When a man feels that he has a divine mission, say to lift up, to save or to liberate mankind -- when a man feels the divine spark in his heart and believes that he is the mouthpiece of supernatural imperatives -- when such a mission inflames him, it is only natural that he should stand beyond all merely reasonable standards of judgment. He feels that he is himself sanctified by this mission, that he is himself a type of a higher order! . . . What has a priest to do with science! He stands far above it! -- And hitherto the priest has ruled! -- He has determined the meaning of "true" and "not true"! (The Antichrist)
When it comes to the Bible's clarity (or lack thereof), seems Mr. Holding's god is very much like the US government, perpetually employing others to redo the same job over and over again. And, it would seem, Mr. Holding has taken up his place behind the Formica counter telling skeptics to "take a number" while he deals with the slack-jawed critics one customer at a time.
In his rude reply to my article, Mr. Holding pouts that I did not notice he has removed his original "Clarity Complaint" article from his website. I suppose I must point out to the obtuse Mr. Holding that when I replied to his article it obviously must have been available on-line at the time and that I am not in the habit of checking his website regularly to see what embarrassing articles he has decided to remove during so-called "revamps." Regardless if he took his article down, my reply to it will remain up as others, not so concerned with removing clutter from their websites, nonetheless share his view of the inerrancy of Scripture. I've no interest in Mr. Holding's website maintenance schedules or practices. It seems apparent that by bringing down his article and replying to me wholly with name-calling and no substantive answer to the skeptic complaint, Mr. Holding is acknowledging that he has no response to what I've written. He simply cannot explain why the Bible is not more clearly written, given that it was inspired by an omniscient, omnipotent being, other than to call those who don't bow to his ruling of what is "true" and "not true" as intellectually lazy, pompus and ignorant and to sweep his earlier assertions off his website and barf up a vulgar reply to me personally as an after-thought.

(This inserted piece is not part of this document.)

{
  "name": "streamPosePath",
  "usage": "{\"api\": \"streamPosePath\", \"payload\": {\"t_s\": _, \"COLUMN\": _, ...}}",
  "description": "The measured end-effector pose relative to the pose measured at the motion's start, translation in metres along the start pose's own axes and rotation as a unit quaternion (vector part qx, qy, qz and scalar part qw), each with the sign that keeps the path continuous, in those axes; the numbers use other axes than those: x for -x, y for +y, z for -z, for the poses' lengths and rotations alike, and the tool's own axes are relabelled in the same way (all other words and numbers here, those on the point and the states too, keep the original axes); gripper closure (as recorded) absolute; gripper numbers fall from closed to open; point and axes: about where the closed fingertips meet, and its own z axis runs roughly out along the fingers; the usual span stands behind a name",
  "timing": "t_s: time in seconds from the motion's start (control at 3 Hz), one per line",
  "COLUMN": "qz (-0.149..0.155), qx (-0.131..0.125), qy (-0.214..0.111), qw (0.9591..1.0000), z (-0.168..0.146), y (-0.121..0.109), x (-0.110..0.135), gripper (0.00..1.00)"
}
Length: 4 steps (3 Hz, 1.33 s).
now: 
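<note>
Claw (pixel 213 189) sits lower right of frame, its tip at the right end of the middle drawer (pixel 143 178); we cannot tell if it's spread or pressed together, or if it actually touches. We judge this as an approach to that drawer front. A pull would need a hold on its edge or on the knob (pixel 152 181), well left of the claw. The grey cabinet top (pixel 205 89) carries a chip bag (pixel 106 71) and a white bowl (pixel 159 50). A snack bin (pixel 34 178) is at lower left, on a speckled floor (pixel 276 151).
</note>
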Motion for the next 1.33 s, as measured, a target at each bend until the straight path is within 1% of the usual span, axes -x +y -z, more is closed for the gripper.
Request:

Inerrancy and an Apologist's Ignorance
However, it may be said that Mr. Holding has indeed made an effort to answer the skeptic's question regarding biblical clarity in his self-published book, Trusting the New Testament. In chapter 11 of the book he writes on "inerrancy and human ignorance." As in his earlier effort now scrubbed clean from his website, Mr. Holding once again places most of the blame for the lack of clarity in the Bible at the feet of those who read it. Just as certain despots like Iranian President Mahmoud Ahmadinejad, or North Korea's Kim Jong-il, defer all blame for any personal misappropriate action, Mr. Holding holds blameless his deity for any perceived biblical historical, scientific, scribal or moral errancy. But beyond shifting blame for the lack of clarity in the sacred Scriptures, Mr. Holding offers a rather amusing assertion for what apologists mean by "original manuscript" when referring to the original, inerrant copies of those texts.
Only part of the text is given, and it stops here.